Many state workers have been celebrating SEIU Local 1000's successful lawsuit to overturn Gov. Arnold Schwarzenegger's furlough of State Compensation Insurance Fund employees. But the win apparently has created some concern for the union's leaders. Why? Because the the lawsuit applies to a small, select group out of the 95,000 workers covered by SEIU.
The State Fund furlough lawsuit and Local 1000's shifting moves reveal the conundrum that the state's biggest public employee union often faces: Even when it wins, it loses with some of the rank-and-file.
Take the union's shifting positions with suing Schwarzenegger and State Fund. Regular readers of The State Worker will recall that at first SEIU wanted no part of a lawsuit that challenged State Fund furloughs. But after California Attorneys, Administrative Law Judges, and Hearing Officers in State Employment won, we noticed many SEIU members, particularly the thousands who work for the fund, were incensed that their union hadn't been part of the action.
It wasn't long before Local 1000 decided it would file a similar lawsuit on behalf of the State Fund employees it represents.

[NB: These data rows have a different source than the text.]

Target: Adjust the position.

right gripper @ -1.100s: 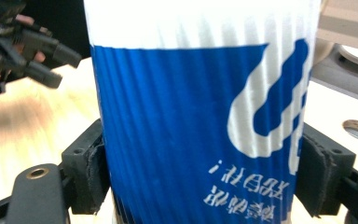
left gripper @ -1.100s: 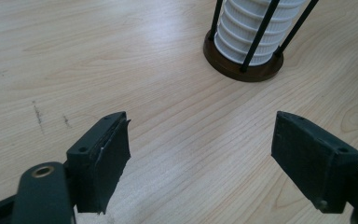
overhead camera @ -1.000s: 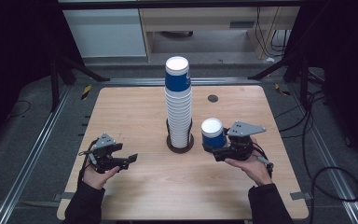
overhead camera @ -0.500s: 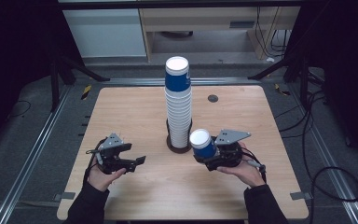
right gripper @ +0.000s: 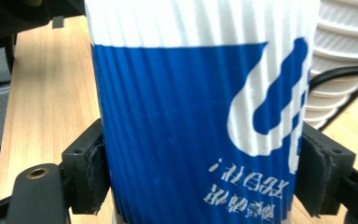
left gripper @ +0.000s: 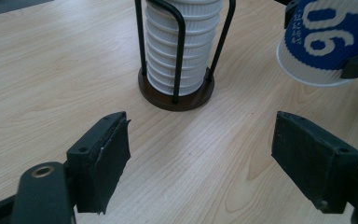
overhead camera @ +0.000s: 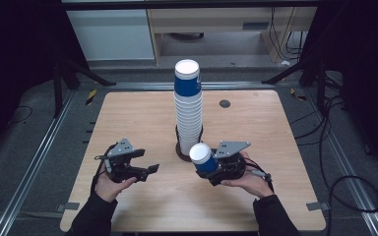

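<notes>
A tall stack of upside-down blue and white paper cups (overhead camera: pixel 187 101) stands in a black wire holder (left gripper: pixel 175 88) at the table's middle. My right gripper (overhead camera: pixel 215 166) is shut on a single blue and white paper cup (overhead camera: pixel 203 157), held upside down and tilted just right of the holder's base. In the right gripper view that cup (right gripper: pixel 200 107) sits squeezed between both pads. My left gripper (overhead camera: pixel 139 163) is open with nothing between its jaws, low over the table to the left of the holder. Its view also takes in the held cup (left gripper: pixel 326 39) at upper right.
The wooden table (overhead camera: pixel 128 118) has a small dark round hole (overhead camera: pixel 224 103) at the back right. Metal rails and cables run along the floor on both sides. A white cabinet (overhead camera: pixel 110 32) stands beyond the far edge.
The right gripper carried its cup left and toward the front, tilting it. The left gripper moved right, closer to the holder's base.
</notes>
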Demonstrator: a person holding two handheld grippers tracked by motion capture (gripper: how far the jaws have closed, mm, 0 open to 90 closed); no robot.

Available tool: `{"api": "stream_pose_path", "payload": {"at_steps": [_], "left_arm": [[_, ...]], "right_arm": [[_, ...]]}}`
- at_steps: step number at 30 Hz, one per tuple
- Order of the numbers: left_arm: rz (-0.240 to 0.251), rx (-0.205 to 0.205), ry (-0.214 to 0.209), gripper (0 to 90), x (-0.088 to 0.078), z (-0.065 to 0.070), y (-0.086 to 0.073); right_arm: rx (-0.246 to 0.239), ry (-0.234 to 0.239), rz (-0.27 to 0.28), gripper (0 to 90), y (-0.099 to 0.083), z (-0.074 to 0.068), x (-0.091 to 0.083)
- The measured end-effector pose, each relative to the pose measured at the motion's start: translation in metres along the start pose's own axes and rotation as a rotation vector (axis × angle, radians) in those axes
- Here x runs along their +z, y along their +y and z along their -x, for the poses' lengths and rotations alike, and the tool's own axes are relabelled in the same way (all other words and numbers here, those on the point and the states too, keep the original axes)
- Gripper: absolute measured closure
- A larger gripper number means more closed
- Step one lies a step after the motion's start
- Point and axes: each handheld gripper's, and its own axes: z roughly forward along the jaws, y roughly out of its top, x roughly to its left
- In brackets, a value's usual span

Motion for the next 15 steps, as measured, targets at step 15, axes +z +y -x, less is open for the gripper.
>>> {"api": "stream_pose_path", "payload": {"at_steps": [15], "left_arm": [[0.004,0.031,-0.06,18.3,0.005,0.016,0.006]], "right_arm": [[-0.032,0.068,-0.035,19.8,0.0,-0.008,0.022]]}}
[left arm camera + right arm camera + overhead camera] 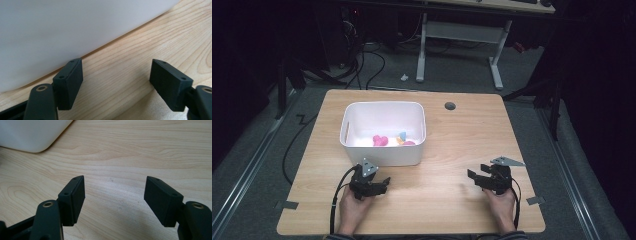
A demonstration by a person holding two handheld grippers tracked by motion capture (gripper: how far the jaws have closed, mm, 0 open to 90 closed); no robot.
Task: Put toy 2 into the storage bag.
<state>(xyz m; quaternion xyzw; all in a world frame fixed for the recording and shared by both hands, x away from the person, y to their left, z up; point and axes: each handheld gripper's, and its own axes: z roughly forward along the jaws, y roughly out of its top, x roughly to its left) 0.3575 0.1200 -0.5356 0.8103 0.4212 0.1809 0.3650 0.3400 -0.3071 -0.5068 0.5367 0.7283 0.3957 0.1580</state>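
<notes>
Down at the near edge of the tabletop (pixel 447 145), the left gripper (pixel 384 181) sits at about seven o'clock, held low in a hand (pixel 351 210). Its jaws stand wide apart with nothing but bare wood between them, and in the left gripper view (pixel 117 80) the white wall of the bin (pixel 75 30) rises just beyond the left jaw's tip, very close, though I cannot tell whether it touches.

Moving right, the bin (pixel 382 152) stands at around eleven o'clock from the table's middle, upright and open. Small toys lie on its floor toward the near wall: a pink one (pixel 380 141), something pale blue and orange (pixel 401 137) just beside it, and another pink bit (pixel 409 143).

Farther right, at roughly five o'clock, the right gripper (pixel 472 176) is held in the other hand (pixel 502 205), well apart from the bin. Its jaws also gape with only wood between them in the right gripper view (pixel 115 195); the bin's rounded corner (pixel 32 135) shows at upper left there.
</notes>
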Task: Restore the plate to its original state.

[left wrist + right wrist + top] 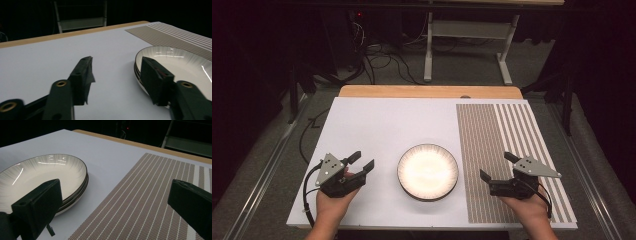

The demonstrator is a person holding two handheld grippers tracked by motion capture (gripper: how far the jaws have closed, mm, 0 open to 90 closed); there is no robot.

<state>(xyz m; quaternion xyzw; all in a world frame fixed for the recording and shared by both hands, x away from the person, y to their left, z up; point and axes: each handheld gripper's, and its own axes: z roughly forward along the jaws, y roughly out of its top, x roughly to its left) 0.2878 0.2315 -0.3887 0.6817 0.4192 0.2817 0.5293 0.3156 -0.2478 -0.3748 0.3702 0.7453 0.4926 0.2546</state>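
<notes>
Flanking stacked plates (428, 171) at the white board's (377, 125) middle, the left gripper (363, 163) hovers with jaws parted and empty, while the right gripper (497, 166) waits wide open over the striped mat (492, 145), seemingly poised to lift.

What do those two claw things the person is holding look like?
Both are black. The left gripper and the right gripper each have two chunky black jaws, a grey three-cornered plate with small holes on top, and a black cable trailing back. Up close, brass-coloured rings sit in the left one's arms. No sleeves show on the forearms.
</notes>
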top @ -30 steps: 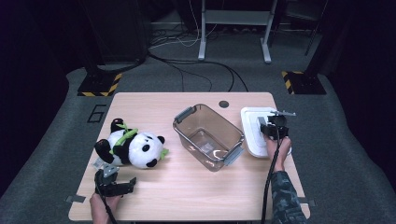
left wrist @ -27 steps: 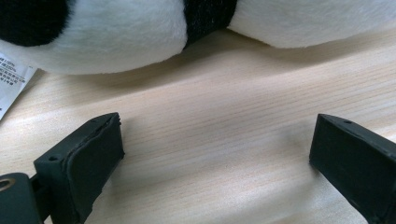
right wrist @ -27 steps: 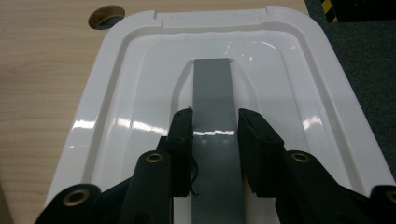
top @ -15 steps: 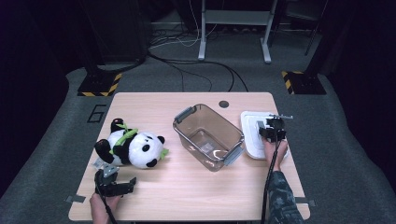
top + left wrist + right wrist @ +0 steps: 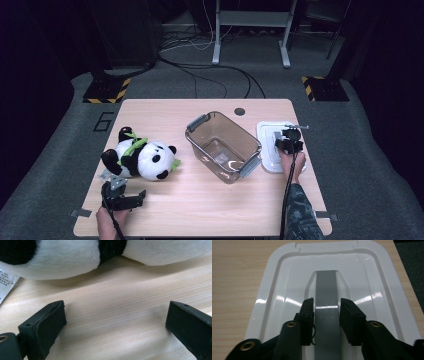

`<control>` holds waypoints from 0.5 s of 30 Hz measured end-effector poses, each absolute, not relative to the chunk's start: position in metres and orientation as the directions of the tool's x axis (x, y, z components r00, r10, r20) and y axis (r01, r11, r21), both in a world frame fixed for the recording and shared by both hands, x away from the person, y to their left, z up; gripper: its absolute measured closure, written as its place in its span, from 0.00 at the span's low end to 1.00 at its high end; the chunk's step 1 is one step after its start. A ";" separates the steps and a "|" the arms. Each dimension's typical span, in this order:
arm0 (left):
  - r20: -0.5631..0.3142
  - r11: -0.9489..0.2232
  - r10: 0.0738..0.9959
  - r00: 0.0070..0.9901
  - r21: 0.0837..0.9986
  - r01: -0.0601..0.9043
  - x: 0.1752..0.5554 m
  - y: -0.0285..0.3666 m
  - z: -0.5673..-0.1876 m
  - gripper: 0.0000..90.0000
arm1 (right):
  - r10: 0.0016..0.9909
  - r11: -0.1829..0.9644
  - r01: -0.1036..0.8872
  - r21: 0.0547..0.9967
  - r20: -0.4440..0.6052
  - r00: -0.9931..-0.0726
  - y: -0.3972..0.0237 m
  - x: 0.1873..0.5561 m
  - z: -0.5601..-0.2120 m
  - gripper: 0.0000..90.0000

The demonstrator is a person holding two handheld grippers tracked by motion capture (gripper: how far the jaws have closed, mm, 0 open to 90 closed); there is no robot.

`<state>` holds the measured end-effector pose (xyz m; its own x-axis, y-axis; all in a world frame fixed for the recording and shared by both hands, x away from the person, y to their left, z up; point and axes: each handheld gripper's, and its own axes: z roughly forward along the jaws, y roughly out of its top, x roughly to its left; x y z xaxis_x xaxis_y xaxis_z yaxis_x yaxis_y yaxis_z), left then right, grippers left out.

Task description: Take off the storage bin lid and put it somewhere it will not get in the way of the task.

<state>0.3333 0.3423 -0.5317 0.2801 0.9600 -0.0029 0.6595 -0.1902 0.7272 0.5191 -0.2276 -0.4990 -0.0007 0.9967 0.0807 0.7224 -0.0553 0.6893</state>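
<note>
While the white lid [image 5: 280, 145] lies just right of the clear bin [image 5: 223, 146], our right tool [image 5: 326, 315] straddles its grey handle [image 5: 326, 295], jaws just eased slightly apart; our left tool [image 5: 115, 322] gapes empty.

High view: fixed above the near edge of the worktop [image 5: 210, 200], facing forward and down, far enough to take in the whole top and floor beyond. Left claw view: rides the left claw [image 5: 113, 322], very near the wood, looking level at the panda plush [image 5: 75, 257], which the high view shares [image 5: 142, 160]. Right claw view: looks steeply down, close on the white lid [image 5: 274, 290], also seen from above [image 5: 267, 150].
</note>
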 end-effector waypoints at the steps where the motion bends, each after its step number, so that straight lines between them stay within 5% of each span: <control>1: -0.003 -0.190 0.960 0.280 0.727 0.660 0.333 0.342 -0.532 0.03 | 0.997 -0.055 0.722 0.689 0.081 -0.001 -0.228 0.519 -0.499 0.67; 2: -0.003 -0.190 0.960 0.280 0.727 0.660 0.333 0.342 -0.532 0.03 | 0.996 -0.056 0.708 0.704 0.086 -0.006 -0.229 0.516 -0.495 0.56; 5: -0.003 -0.190 0.960 0.280 0.727 0.660 0.333 0.342 -0.532 0.03 | 0.995 -0.053 0.703 0.709 0.093 -0.019 -0.230 0.513 -0.490 0.48; 10: -0.003 -0.190 0.960 0.280 0.727 0.660 0.333 0.342 -0.532 0.03 | 0.985 -0.020 0.703 0.711 0.133 -0.106 -0.229 0.499 -0.477 0.21; 15: -0.003 -0.191 0.960 0.281 0.727 0.659 0.333 0.342 -0.532 0.03 | 0.977 0.006 0.683 0.731 0.140 -0.158 -0.226 0.485 -0.471 0.14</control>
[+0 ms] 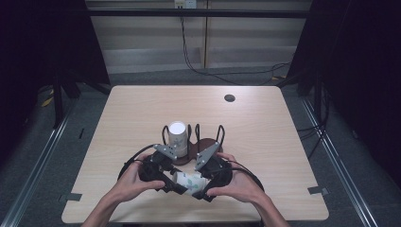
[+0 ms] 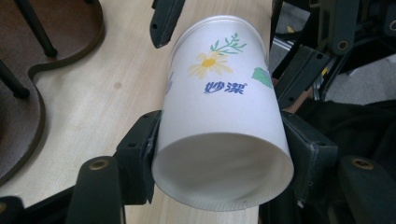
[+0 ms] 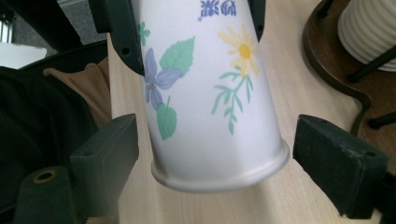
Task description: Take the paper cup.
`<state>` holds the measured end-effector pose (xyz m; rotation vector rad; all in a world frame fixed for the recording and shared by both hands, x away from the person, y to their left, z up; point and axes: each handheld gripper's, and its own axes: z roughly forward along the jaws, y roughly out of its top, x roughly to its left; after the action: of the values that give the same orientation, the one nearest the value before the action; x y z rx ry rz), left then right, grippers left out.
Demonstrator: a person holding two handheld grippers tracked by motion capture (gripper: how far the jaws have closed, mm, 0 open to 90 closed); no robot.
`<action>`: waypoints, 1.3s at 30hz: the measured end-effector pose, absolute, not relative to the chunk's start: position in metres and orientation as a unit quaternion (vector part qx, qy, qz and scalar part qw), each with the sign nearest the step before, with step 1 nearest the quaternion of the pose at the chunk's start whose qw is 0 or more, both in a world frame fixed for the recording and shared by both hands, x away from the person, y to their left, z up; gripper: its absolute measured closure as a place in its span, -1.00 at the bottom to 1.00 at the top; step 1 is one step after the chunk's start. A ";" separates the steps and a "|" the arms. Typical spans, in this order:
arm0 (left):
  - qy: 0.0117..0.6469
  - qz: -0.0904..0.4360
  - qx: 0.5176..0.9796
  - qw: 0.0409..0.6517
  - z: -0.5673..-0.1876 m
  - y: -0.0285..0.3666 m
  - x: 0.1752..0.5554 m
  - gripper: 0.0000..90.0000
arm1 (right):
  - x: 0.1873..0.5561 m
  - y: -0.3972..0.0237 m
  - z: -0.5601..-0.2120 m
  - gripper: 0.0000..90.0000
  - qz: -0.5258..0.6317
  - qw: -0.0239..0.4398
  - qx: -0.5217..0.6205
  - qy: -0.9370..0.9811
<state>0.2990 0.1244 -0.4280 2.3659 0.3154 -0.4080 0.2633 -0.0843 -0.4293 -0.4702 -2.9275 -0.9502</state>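
A white paper cup (image 1: 187, 181) printed with flowers lies on its side just above the table's front edge, between my two grippers. My left gripper (image 2: 219, 154) is shut on the cup (image 2: 222, 116) near its base, both pads pressed against its wall. Around the rim end of the cup (image 3: 210, 107) my right gripper (image 3: 226, 154) stands open, with a gap between each pad and the cup. In the high view the left gripper (image 1: 176, 182) and right gripper (image 1: 199, 185) face each other, a hand on each.
A brown wooden cup rack (image 1: 204, 144) with black wire loops stands just behind the grippers. A second white cup (image 1: 177, 135) sits upright in its left slot. The light wooden table (image 1: 265, 132) has a small dark hole (image 1: 230, 98) at the back right.
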 end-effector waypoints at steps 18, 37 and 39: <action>0.120 -0.116 0.909 0.382 -0.422 0.130 0.295 -0.19 | 0.258 -0.129 -0.428 -0.69 -0.367 -0.011 -0.202 -0.908; 0.124 -0.077 0.881 0.450 -0.427 0.138 0.295 -0.20 | 0.253 -0.157 -0.433 -0.69 -0.456 -0.027 -0.241 -0.856; 0.124 -0.077 0.875 0.462 -0.427 0.139 0.295 -0.20 | 0.253 -0.157 -0.432 -0.69 -0.462 -0.031 -0.243 -0.853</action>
<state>0.2949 0.1387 -0.4270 2.1514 0.3047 -0.1900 0.2525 -0.1569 -0.4324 -0.7777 -2.7321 -1.4792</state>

Now the union has won, it's clear that it wants to quell resentment from union members who don't work for State Fund and are still under the governor's three-day furlough order. It's put out "How the SCIF furlough exemption impacts other Local 1000 Members," a Q&A that explains the win as a significant crack in the legal dam that so far has kept furloughs in place for nearly everyone else under the governor's control.
This blog hasn't noticed anything close to the level of anger that surfaced when the union failed to join the State Fund furlough battle early on. From our point of view, it looks like SEIU's win hasn't stirred up much trouble among the rank-and-file.